What you are asked to do: Give back all the data exactly as it was written.

Supplied data:

○ ○ ○ ○ ○

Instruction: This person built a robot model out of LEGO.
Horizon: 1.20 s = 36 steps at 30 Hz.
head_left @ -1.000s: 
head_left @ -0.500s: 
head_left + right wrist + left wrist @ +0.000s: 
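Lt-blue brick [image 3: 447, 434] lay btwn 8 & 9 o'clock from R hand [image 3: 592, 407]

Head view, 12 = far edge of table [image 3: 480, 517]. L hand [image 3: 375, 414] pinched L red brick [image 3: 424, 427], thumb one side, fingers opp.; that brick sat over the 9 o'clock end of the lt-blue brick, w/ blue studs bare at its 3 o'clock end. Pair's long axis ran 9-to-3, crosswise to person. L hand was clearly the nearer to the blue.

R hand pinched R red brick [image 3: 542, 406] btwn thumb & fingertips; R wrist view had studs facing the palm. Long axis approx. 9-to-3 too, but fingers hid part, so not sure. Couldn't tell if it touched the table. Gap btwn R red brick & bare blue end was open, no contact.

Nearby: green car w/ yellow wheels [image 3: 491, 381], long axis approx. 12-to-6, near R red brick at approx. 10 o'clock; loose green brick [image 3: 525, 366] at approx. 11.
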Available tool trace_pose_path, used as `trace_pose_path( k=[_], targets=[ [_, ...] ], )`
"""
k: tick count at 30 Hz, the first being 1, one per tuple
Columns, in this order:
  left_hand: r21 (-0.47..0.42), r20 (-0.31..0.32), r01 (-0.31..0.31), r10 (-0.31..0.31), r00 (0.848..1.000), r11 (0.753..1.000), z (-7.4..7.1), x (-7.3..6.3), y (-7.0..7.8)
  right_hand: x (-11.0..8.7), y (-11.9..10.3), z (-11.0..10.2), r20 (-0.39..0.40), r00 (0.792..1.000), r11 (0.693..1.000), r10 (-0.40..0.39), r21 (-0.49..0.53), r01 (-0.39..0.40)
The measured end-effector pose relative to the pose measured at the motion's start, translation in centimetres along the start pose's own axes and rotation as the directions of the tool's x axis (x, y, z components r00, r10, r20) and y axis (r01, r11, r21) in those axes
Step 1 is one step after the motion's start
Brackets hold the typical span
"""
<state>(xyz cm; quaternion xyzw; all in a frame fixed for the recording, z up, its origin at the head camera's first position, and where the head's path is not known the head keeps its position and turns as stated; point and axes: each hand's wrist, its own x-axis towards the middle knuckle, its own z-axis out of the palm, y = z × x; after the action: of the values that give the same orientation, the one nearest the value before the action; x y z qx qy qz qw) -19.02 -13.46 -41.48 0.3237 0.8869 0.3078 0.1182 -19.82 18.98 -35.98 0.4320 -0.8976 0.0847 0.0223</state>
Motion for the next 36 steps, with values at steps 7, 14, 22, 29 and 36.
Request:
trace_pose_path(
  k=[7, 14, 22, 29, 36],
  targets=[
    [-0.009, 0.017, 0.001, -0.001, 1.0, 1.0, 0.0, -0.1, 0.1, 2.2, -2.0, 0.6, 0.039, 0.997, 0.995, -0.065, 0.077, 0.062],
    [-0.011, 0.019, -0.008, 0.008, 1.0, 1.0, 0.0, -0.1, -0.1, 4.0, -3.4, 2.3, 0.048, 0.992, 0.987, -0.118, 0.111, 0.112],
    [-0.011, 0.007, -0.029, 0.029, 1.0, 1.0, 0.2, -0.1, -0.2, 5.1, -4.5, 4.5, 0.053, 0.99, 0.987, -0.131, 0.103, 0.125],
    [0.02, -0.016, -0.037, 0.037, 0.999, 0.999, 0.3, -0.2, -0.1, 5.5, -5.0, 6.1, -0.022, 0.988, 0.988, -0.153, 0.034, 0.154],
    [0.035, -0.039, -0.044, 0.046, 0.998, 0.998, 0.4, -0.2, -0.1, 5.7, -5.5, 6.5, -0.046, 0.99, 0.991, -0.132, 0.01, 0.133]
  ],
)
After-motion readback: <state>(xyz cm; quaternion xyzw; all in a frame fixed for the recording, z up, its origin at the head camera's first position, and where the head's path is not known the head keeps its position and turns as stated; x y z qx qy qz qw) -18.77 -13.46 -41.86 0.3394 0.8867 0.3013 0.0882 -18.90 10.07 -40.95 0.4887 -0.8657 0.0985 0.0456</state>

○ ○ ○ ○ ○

The answer:
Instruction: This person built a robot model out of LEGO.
Horizon: 1.20 s = 36 steps at 30 Hz.
head_left @ -1.000s: 
head_left @ -0.500s: 
head_left + right wrist + left wrist @ +0.000s: 
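Lt-blue brick [image 3: 447, 434] lay btwn 8 & 9 o'clock from R hand [image 3: 592, 407]

Head view, 12 = far edge of table [image 3: 480, 517]. L hand [image 3: 375, 414] pinched L red brick [image 3: 424, 427], thumb one side, fingers opp.; that brick sat over the 9 o'clock end of the lt-blue brick, w/ blue studs bare at its 3 o'clock end. Pair's long axis ran 9-to-3, crosswise to person. L hand was clearly the nearer to the blue.

R hand pinched R red brick [image 3: 542, 406] btwn thumb & fingertips; R wrist view had studs facing the palm. Long axis approx. 9-to-3 too, but fingers hid part, so not sure. Couldn't tell if it touched the table. Gap btwn R red brick & bare blue end was open, no contact.

Nearby: green car w/ yellow wheels [image 3: 491, 381], long axis approx. 12-to-6, near R red brick at approx. 10 o'clock; loose green brick [image 3: 525, 366] at approx. 11.
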Available tool trace_pose_path, used as `trace_pose_path( k=[_], targets=[ [_, ...] ], )`
"""
k: tick count at 30 Hz, the first being 1, one per tuple
Columns, in this order:
  left_hand: r21 (-0.47..0.42), r20 (-0.31..0.32), r01 (-0.31..0.31), r10 (-0.31..0.31), r00 (0.848..1.000), r11 (0.753..1.000), z (-7.4..7.1), x (-7.3..6.3), y (-7.0..7.8)
  right_hand: x (-11.0..8.7), y (-11.9..10.3), z (-11.0..10.2), r20 (-0.39..0.40), r00 (0.792..1.000), r11 (0.693..1.000), r10 (-0.40..0.39), r21 (-0.49..0.53), r01 (-0.39..0.40)
The measured end-effector pose relative to the pose measured at the motion's start, translation in centimetres along the start pose's own axes and rotation as the directions of the tool's x axis (x, y, z components r00, r10, r20) and y axis (r01, r11, r21) in those axes
Step 1 is one step after the motion's start
Brackets hold the typical span
"""
<state>(xyz cm; quaternion xyzw; all in a frame fixed for the recording, z up, its origin at the head camera's first position, and where the head's path is not known the head keeps its position and turns as stated; point and axes: each hand's wrist, its own x-axis towards the middle knuckle, its own z-axis out of the palm, y = z × x; after the action: of the values that give the same orientation, the one nearest the value before the action; x y z qx qy qz qw) -19.02 -13.46 -41.48 0.3237 0.8869 0.3078 0.1182 -19.82 18.98 -35.98 0.4320 -0.8976 0.0847 0.0223</state>
Motion for the next 36 steps, with values at steps 7, 14, 22, 29 and 36.
Request:
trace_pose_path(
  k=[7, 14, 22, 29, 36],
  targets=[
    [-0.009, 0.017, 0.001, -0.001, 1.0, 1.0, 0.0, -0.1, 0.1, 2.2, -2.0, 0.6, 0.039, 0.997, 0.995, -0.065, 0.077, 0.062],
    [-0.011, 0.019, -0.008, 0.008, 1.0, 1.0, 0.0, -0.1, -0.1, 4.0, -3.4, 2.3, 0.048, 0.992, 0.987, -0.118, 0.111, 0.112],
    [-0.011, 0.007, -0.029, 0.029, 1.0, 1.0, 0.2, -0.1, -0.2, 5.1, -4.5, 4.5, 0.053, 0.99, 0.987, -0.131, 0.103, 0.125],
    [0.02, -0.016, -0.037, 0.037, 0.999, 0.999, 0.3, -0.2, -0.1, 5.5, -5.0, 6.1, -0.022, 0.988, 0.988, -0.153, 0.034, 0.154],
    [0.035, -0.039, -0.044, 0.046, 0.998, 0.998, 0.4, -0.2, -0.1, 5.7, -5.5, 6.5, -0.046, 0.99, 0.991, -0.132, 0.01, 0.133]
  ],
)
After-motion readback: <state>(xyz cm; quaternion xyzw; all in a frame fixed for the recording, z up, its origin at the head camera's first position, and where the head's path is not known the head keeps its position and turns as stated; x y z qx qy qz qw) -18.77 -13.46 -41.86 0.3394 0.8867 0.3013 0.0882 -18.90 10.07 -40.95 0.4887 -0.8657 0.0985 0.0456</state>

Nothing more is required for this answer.